Are you using the Arduino libraries for interrupts or configuring pin change interrupts directly at the register level?
Have you verified that the pulse into the Arduino is electrically sound? Without knowing more about your circuit, it's difficult to suggest a fix.
So, the interrupts seem to work insofar as "interrupting" when an event happens. My only problem is that I the interrupts will occur 2-3 times and everything essentially stops (Serial out, everything).
I was programming the board to output serially a calculated distance based on the output of the HC-SR04 distance IC. The distances are calculated accurately but, like I said earlier, everything seems to freeze. Below is both the code and an image of the serial monitor.
#define TRIGPIN 4
#define ECHOPIN 3
#define RED 2
#define GREEN 13
#define INTNUM 1 //interrupt pin 1 is digital pin 3 on the duemilanove
#define PULSE 10 //microseconds
#define CYCLETIME 50 //milliseconds
void ledWrite(int), trigPulse(), getTime();
int millisNow, millisPrev = 0;
int microsPrev;
boolean isHigh = false;
void setup() {
Serial.begin (9600);
pinMode(TRIGPIN, OUTPUT);
pinMode(ECHOPIN, INPUT);
pinMode(RED, OUTPUT);
pinMode(GREEN, OUTPUT);
attachInterrupt(INTNUM, getTime, CHANGE);
}
void loop() {
trigPulse();
// some other code while waiting on HC-SR04 to interrupt us when echo goes HIGH
}
void trigPulse(){
if( (millisNow = millis()) - millisPrev >= CYCLETIME){ //sufficient cycle time
digitalWrite(TRIGPIN, HIGH);
delayMicroseconds(PULSE);
digitalWrite(TRIGPIN, LOW);
millisPrev = millisNow; //reset clock
}
return;
}
void ledWrite(int dTime){
int distance = dTime/58.2;
if (distance < 4) {
digitalWrite(RED,HIGH);
digitalWrite(GREEN,LOW);
}
else {
digitalWrite(RED,LOW);
digitalWrite(GREEN,HIGH);
}
if (distance >= 200 || distance <= 0){
Serial.println("Out of range");
}
else {
Serial.print(distance);
Serial.println(" cm");
}
}
void getTime(){
int timeNow = micros();
Serial.println("Interrupted");
if(isHigh == false){
microsPrev = timeNow; //get time now, pin LOW->HIGH
isHigh = true;
Serial.println("Returning ..");
return;
}
else { //pin HIGH->lOW
ledWrite(timeNow - microsPrev);
isHigh = false;
microsPrev = micros();
Serial.println("Returning ..");
return;
}
return;
}
I know this is an old thread, but I just came by it having my own problems. The problem here is that you cannot use:
Serial.Print()
Within an interrupt service routine. The reason that the Serial.Print() doesn't work within an ISR is that it uses interrupts to pull the characters out of the serial buffer, but interrupts of a certain level are masked within the ISR. What basically happens is that the arduino throws out all other interrupts that are of a lower priority, which Serial.Read() falls into.

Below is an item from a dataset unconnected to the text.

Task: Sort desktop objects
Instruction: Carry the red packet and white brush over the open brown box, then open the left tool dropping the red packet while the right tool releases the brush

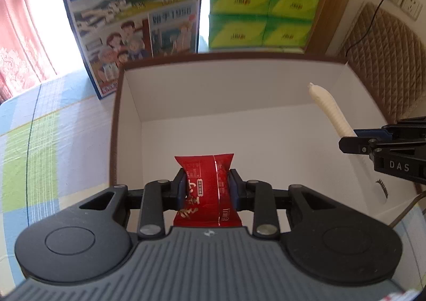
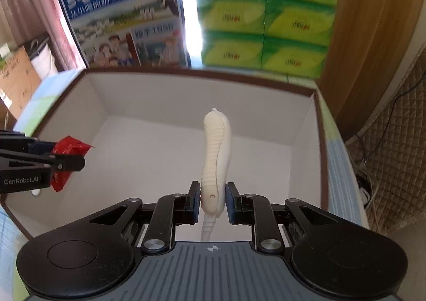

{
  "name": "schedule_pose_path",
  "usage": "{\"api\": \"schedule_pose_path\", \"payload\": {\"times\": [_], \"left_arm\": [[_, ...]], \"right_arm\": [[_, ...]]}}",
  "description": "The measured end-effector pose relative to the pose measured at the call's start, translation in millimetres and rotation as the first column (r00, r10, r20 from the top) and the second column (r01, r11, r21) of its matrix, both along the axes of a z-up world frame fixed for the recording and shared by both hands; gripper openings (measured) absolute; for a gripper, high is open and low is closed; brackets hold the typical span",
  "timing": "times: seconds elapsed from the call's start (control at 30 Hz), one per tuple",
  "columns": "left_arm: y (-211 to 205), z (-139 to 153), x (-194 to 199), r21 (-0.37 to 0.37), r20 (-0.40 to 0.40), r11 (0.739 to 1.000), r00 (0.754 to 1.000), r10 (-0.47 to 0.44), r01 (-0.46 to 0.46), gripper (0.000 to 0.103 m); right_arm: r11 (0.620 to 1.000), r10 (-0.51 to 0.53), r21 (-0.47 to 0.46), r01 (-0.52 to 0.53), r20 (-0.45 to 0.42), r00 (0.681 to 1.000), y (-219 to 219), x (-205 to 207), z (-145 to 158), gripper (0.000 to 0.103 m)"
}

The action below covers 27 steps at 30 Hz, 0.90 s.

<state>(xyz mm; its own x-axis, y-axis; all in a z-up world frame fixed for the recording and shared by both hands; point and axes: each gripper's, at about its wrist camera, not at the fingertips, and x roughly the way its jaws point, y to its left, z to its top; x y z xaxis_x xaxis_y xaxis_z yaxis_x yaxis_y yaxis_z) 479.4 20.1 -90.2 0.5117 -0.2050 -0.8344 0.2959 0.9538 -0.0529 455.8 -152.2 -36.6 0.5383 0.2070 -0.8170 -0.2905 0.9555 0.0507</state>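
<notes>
The left gripper [image 1: 207, 189] is clamped on a red snack packet [image 1: 206, 189], its blue pads pressing both flanks while the crimped top sticks out past the fingertips and the lower end runs back toward the gripper body. It hangs just inside the near left corner of an open box [image 1: 117, 125], above the white floor, with the brown-edged left wall close on one side and bare white floor ahead and to the right.

The right gripper [image 2: 212, 201] is closed narrowly on the base of a cream ribbed hair clip [image 2: 216, 151], which rises in a gentle curve to a small pointed tip. The left pad touches the clip; a thin gap shows at the right pad. In the left wrist view the same hair clip [image 1: 328, 110] slants up from the right gripper [image 1: 348, 138] over the right side of the box, near its right wall. From the right wrist view the left gripper [image 2: 69, 159] and its packet [image 2: 68, 157] sit well apart from the clip, at the box's [image 2: 320, 146] left side, with the whole middle floor between them open.

Beyond the far rim stand a blue milk carton [image 1: 133, 18] at left and a stack of green tissue packs [image 1: 266, 0] at right, close behind the box. A checked cloth covers the tabletop [image 1: 40, 141] to the left of the box.
</notes>
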Motion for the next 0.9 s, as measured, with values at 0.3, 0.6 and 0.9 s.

It is documented in a number of places: link1, link2, link3
I think you are getting interrupt while you are already processing interrupt. You should try disabling the interrupt as soon as you are in interrupt function and re-enable it again when you are done processing just before return. Hence I would advice to have just one return so that you don't have to repeat code of enabling interrupt. Also make sure the function which you are calling inside your interrupt code do not re-enable the interrupt. It may happen that the function micros() or any of the Serial function are re-enabling the interrupt.
I would suggest instead of calling function directly in you interrupt code try using some flags and set/reset in interrupt and use these flags in main loop to call your regular function.